__Description of the task__
Your output should be the complete listing, word for word, with no pictures in it.

-=-=-

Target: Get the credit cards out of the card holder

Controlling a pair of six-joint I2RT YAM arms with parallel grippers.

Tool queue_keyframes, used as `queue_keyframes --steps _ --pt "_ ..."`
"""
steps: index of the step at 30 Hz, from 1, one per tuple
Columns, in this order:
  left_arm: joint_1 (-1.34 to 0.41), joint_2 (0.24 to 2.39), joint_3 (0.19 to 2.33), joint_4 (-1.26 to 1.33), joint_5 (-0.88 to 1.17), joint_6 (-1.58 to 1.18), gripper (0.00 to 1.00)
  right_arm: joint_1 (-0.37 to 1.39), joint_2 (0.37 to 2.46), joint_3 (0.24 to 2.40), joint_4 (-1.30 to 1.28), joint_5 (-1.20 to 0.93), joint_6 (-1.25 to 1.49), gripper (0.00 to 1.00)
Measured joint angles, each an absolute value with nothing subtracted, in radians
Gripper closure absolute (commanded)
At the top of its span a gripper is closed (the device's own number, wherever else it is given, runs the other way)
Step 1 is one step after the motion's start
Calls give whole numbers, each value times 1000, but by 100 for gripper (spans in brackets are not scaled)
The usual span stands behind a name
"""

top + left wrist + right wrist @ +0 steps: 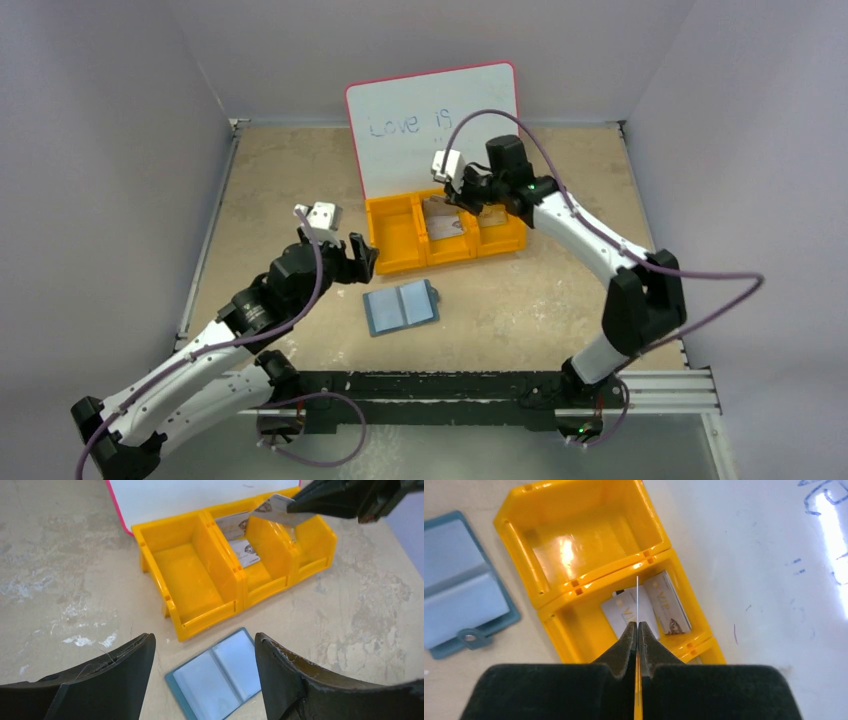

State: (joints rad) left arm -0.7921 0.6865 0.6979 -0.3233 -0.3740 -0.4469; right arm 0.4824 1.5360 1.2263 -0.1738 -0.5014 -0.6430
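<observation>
Right gripper point(637, 626) over the middle compartment of the orange bin point(519, 510), jaws pinched on one credit card point(637, 592), seen edge-on. Two more cards point(670, 602) lie in that compartment. Left gripper point(205, 647) jaws spread wide, holding nothing, above the open teal card holder point(401, 307), which lies flat on the surface point(520, 300) just in front of the bin.

Worktop point(560, 290): bare to the right of and nearer than the card holder point(400, 307).
Orange bin point(395, 240): barrier just behind the holder; left compartment free.
Whiteboard point(435, 125): upright wall behind the bin.
Right gripper point(638, 627): above the middle compartment, clamped on a credit card point(277, 507).
Left gripper point(205, 645): jaws apart, by the holder's left rear.
</observation>
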Motion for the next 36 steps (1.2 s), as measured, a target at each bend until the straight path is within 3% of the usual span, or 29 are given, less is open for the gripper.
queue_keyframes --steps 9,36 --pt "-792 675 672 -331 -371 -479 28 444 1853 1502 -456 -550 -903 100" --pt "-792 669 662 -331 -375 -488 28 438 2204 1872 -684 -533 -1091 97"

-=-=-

__Response to this exercise__
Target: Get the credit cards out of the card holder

Controlling a pair of six-joint I2RT YAM arms with parallel grippers.

Tool queue_keyframes, used as `queue_keyframes --steps _ --pt "_ ..."`
"""
steps: index of the step at 30 Hz, from 1, one per tuple
Columns, in this order:
  left_arm: joint_1 (-1.34 to 0.41), joint_2 (0.24 to 2.39), joint_3 (0.19 to 2.33), joint_4 (-1.26 to 1.33), joint_5 (-0.88 to 1.17), joint_6 (-1.58 to 1.18), gripper (0.00 to 1.00)
  right_arm: joint_1 (-0.37 to 1.39), joint_2 (0.37 to 2.46), joint_3 (0.24 to 2.40), joint_4 (-1.30 to 1.28), joint_5 (-1.20 to 0.93), joint_6 (-1.25 to 1.49), gripper (0.00 to 1.00)
Measured joint angles, each an absolute value with nothing subtracted, in radians
Gripper closure absolute (commanded)
At the top of its span a gripper is closed (the device's own number, wherever else it is given, runs the other way)
Step 1 is one step after the motion's start
Calls give whole numbers, each value times 1000, but by 100 for gripper (spans in brackets are not scaled)
The usual span stands behind a name
"""

top + left wrist + right wrist @ +0 steps: 

State: (joints rad) left arm -0.7921 0.6865 0.6979 -0.3233 -0.3740 -0.4469; right arm 0.4824 1.5360 1.2263 -0.1738 -0.5014 -0.6430
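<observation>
Right gripper point(637, 626) over the middle compartment of the orange bin point(519, 510), jaws pinched on one credit card point(637, 592), seen edge-on. Two more cards point(670, 602) lie in that compartment. Left gripper point(205, 647) jaws spread wide, holding nothing, above the open teal card holder point(401, 307), which lies flat on the surface point(520, 300) just in front of the bin.

Worktop point(560, 290): bare to the right of and nearer than the card holder point(400, 307).
Orange bin point(395, 240): barrier just behind the holder; left compartment free.
Whiteboard point(435, 125): upright wall behind the bin.
Right gripper point(638, 627): above the middle compartment, clamped on a credit card point(277, 507).
Left gripper point(205, 645): jaws apart, by the holder's left rear.
</observation>
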Motion for the next 36 steps (1.2 s), as measured, a target at each bend until the straight path is within 3% of the usual span, or 29 are given, less is open for the gripper.
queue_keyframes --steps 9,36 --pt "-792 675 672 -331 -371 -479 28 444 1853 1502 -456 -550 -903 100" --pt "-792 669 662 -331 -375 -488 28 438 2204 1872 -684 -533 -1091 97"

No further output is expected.